| INFORMATION PROVIDED |

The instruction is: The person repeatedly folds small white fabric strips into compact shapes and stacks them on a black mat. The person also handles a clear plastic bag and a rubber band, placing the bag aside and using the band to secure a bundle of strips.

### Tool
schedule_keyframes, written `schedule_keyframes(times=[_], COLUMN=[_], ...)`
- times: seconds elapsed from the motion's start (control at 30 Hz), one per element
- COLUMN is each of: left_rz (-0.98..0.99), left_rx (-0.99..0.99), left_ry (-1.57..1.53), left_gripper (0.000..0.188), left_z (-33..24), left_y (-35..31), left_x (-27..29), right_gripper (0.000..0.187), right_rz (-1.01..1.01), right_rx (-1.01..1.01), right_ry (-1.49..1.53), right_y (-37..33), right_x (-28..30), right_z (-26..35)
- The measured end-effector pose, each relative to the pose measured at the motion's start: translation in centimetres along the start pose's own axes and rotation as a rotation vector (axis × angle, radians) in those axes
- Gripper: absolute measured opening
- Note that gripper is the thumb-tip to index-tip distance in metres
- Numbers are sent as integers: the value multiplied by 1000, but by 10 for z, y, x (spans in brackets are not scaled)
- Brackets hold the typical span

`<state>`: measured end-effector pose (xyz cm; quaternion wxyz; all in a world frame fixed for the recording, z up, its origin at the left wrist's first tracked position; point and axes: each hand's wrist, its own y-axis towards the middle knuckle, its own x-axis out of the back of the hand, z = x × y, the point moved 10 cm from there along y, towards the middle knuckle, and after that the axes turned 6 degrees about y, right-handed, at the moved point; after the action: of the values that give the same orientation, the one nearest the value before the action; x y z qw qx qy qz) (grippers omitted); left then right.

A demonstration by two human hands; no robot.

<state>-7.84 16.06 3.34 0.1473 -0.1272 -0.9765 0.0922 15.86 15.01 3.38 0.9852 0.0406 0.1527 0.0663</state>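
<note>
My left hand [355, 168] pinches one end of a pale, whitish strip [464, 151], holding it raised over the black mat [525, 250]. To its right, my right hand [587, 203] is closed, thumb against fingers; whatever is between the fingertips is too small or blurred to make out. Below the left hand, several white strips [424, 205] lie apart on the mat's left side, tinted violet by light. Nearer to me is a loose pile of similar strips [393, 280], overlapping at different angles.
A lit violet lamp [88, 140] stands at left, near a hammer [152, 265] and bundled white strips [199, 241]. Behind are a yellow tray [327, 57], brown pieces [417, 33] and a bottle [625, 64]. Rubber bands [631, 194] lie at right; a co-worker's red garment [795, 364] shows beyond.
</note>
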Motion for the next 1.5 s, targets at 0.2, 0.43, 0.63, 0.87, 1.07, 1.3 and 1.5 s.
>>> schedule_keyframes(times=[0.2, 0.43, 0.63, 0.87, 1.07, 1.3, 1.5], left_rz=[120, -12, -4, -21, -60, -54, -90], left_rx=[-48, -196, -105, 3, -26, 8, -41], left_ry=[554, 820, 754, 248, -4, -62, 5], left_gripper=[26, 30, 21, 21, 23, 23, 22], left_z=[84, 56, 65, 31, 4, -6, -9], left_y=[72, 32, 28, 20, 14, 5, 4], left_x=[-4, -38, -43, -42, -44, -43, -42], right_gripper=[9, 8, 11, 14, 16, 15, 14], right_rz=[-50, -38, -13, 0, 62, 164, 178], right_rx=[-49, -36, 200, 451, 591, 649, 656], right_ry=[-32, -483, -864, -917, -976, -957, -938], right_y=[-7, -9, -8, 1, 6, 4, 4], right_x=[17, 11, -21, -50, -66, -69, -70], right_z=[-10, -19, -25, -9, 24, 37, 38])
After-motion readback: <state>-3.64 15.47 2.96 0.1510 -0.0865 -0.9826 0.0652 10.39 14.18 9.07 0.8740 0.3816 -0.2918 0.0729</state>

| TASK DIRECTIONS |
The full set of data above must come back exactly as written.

| FINISHED EXERCISE |
The instruction is: The person repeatedly folds small white fabric strips into compact shapes and stacks them on a black mat. The person also handles a clear plastic bag and a rubber band, placing the bag aside and using the band to secure a bundle of strips.

### Tool
schedule_keyframes, written `schedule_keyframes(times=[_], COLUMN=[_], ...)`
- times: seconds elapsed from the motion's start (control at 30 Hz), one per element
- COLUMN is each of: left_rz (-0.98..0.99), left_rx (-0.99..0.99), left_ry (-1.57..1.53), left_gripper (0.000..0.188), left_z (-33..24), left_y (-35..31), left_x (-27..29), right_gripper (0.000..0.187), right_rz (-1.01..1.01), right_rx (-1.01..1.01), right_ry (-1.49..1.53), right_y (-37..33), right_x (-28..30), right_z (-26..35)
- The measured end-effector pose, each relative to the pose measured at the motion's start: translation in centimetres along the start pose's own axes and rotation as a rotation vector (axis × angle, radians) in those axes
- Gripper: absolute measured opening
- Note that gripper is the thumb-tip to index-tip distance in metres
- Numbers are sent as integers: the value multiplied by 1000, but by 10 for z, y, x (spans in brackets are not scaled)
- Brackets hold the typical span

`<state>`: measured end-effector pose (xyz cm; quaternion wxyz; all in a world frame fixed for the recording, z up, its origin at the left wrist's first tracked position; point and axes: each hand's wrist, its own y-axis towards the middle knuckle, its own x-axis out of the back of the hand, z = x × y, the point moved 10 cm from there along y, towards the middle knuckle, and after that the axes turned 6 degrees about y, right-handed, at the moved point; after the action: of the values that give the same orientation, the one nearest the value before the action; x y z qw qx qy qz) (grippers omitted); left then right.

A demonstration by two human hands; no robot.

<state>-7.84 16.06 3.34 0.1473 -0.1272 -0.9765 0.0922 15.86 15.01 3.38 0.9852 0.0406 0.1527 0.0663</state>
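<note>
My left hand [355, 168] pinches one end of a pale, whitish strip [464, 151], holding it raised over the black mat [525, 250]. To its right, my right hand [587, 203] is closed, thumb against fingers; whatever is between the fingertips is too small or blurred to make out. Below the left hand, several white strips [424, 205] lie apart on the mat's left side, tinted violet by light. Nearer to me is a loose pile of similar strips [393, 280], overlapping at different angles.
A lit violet lamp [88, 140] stands at left, near a hammer [152, 265] and bundled white strips [199, 241]. Behind are a yellow tray [327, 57], brown pieces [417, 33] and a bottle [625, 64]. Rubber bands [631, 194] lie at right; a co-worker's red garment [795, 364] shows beyond.
</note>
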Motion for the next 1.5 s, targets at 0.2, 0.43, 0.63, 0.87, 1.07, 1.3 and 1.5 s.
>>> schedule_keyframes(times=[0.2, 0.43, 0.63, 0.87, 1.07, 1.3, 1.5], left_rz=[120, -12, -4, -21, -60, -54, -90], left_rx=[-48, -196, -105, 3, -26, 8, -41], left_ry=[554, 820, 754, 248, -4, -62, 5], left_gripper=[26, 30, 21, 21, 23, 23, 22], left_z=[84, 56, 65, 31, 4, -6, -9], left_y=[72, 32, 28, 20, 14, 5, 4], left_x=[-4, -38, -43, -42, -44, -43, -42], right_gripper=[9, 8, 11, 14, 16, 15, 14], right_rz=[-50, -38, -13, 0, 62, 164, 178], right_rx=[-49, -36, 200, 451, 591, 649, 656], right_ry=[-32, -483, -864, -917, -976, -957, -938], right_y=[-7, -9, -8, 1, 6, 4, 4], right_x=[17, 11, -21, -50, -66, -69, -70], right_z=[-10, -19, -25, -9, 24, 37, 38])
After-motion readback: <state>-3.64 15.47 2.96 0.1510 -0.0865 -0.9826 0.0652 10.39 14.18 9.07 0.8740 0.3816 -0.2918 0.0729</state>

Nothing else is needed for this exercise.